Nunca pensei que uma manhã comum me pudesse abrir as portas de um verdadeiro segredo.

Nesse dia, como todas as manhãs, saí para passear na minha plantação de soja. O ar continuava pesado com a humidade da chuva da noite, e a terra exalava aquele cheiro familiar que só os agricultores conhecem.

Não havia qualquer indicação do que estava para vir. Mas quando cheguei à parte alagada do campo, parei de repente.

O solo brilhava suavemente à luz do amanhecer.
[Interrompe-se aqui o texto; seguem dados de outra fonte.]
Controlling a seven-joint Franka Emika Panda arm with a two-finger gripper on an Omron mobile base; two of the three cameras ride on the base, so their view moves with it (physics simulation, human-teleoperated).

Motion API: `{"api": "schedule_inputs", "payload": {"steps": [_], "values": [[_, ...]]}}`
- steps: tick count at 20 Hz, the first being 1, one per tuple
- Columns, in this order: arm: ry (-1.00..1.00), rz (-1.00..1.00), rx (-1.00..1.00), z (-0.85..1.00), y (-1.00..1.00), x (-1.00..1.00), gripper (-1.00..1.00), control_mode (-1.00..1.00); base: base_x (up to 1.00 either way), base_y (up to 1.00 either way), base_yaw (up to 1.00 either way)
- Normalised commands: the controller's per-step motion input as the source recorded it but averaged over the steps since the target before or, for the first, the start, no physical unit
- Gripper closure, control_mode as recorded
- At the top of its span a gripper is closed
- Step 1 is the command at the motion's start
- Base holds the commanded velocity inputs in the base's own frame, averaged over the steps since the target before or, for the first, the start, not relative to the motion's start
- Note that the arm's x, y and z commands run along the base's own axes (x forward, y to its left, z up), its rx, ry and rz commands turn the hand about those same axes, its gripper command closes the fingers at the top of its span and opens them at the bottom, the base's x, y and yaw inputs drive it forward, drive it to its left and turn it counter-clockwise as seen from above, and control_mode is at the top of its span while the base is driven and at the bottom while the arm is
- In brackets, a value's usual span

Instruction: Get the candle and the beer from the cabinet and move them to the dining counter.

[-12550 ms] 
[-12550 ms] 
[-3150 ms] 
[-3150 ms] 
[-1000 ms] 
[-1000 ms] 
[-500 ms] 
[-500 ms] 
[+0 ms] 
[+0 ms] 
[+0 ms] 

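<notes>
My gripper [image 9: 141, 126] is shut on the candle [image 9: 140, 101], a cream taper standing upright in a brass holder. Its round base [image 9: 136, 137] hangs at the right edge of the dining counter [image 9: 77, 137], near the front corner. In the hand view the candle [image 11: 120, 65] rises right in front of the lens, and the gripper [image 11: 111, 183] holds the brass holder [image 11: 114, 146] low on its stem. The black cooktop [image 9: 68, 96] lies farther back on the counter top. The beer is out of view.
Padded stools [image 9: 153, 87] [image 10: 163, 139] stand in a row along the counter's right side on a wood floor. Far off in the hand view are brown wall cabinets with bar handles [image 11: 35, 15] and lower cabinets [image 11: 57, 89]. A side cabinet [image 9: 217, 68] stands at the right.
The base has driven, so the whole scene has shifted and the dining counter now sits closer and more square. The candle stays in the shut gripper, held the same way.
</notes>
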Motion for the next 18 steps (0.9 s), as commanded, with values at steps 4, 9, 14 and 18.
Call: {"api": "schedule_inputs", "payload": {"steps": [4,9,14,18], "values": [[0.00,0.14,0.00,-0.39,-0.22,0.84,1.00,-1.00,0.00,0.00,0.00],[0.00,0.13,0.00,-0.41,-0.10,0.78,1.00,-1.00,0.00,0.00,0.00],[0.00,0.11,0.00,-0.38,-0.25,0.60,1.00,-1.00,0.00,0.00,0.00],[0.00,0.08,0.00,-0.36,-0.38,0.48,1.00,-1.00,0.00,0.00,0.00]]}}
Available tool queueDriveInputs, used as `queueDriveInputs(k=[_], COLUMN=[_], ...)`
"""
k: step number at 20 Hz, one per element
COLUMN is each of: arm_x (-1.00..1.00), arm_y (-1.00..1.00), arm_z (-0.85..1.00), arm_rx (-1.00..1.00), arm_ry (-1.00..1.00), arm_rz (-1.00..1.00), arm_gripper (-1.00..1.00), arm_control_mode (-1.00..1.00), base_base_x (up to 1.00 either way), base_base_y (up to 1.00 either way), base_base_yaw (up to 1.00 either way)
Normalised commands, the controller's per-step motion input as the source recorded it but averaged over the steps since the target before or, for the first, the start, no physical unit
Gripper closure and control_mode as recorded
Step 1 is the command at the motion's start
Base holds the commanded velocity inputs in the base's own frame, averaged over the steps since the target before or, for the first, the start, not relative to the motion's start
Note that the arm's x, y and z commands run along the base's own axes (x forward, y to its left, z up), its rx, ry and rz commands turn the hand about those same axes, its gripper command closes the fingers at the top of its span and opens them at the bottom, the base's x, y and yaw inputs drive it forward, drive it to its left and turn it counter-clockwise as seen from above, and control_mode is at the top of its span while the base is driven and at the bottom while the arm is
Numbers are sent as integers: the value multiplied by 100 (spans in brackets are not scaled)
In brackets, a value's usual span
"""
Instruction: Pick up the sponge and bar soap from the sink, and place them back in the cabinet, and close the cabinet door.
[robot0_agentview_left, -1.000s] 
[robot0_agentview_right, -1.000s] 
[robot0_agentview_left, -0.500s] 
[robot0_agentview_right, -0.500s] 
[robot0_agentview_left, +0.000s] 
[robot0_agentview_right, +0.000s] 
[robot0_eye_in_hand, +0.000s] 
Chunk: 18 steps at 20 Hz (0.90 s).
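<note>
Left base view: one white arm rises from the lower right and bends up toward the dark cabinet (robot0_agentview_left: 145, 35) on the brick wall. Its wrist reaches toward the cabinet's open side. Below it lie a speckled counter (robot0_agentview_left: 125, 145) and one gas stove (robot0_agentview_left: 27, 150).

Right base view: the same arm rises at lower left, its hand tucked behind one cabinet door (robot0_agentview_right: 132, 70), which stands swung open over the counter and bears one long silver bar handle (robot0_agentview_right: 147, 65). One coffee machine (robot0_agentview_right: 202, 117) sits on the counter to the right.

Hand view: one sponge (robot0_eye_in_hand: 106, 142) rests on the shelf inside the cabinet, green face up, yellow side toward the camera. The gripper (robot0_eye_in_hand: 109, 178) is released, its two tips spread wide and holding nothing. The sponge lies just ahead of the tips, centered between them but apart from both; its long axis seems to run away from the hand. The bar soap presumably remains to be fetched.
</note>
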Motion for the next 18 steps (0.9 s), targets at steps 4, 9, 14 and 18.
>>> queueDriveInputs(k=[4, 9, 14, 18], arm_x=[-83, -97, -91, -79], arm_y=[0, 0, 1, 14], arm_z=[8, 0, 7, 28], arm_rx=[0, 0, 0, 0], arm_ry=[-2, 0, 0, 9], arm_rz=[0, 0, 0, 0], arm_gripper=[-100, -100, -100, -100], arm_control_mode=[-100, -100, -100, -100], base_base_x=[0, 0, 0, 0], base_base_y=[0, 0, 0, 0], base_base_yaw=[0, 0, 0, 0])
Ao aproximar-me, reparei em pequenas bolas transparentes de uma estranha cor azul-claro, espalhadas no chão molhado.

Nunca tinha visto nada parecido. Aqueles ovos eram demasiado grandes para os insetos e demasiado pequenos para as aves. Intrigado, mas cauteloso, decidi não lhes tocar.

Em vez disso, tirei várias fotografias de ângulos diferentes e enviei-as para um cientista que conheci numa exposição agrícola.

Eu esperava uma resposta simples por e-mail. Mas…

No dia seguinte, uma equipa de biólogos veio ter comigo, interessada nas minhas fotos. Observaram, recolheram amostras, analisaram…

E logo surgiu uma hipótese: poderiam ser ovos de Hyla arborea, uma pequena rã-arborícola conhecida pela sua sensibilidade às condições climatéricas.

O que os surpreendeu foi o local de nidificação. Estes anfíbios, normalmente reservados e que vivem na floresta, pareciam ter encontrado no campo húmido um local temporariamente ideal para a procriação.

As alterações climáticas, somadas à humidade invulgar, provavelmente perturbaram o seu direcionamento e obrigaram-nos a procurar novos territórios.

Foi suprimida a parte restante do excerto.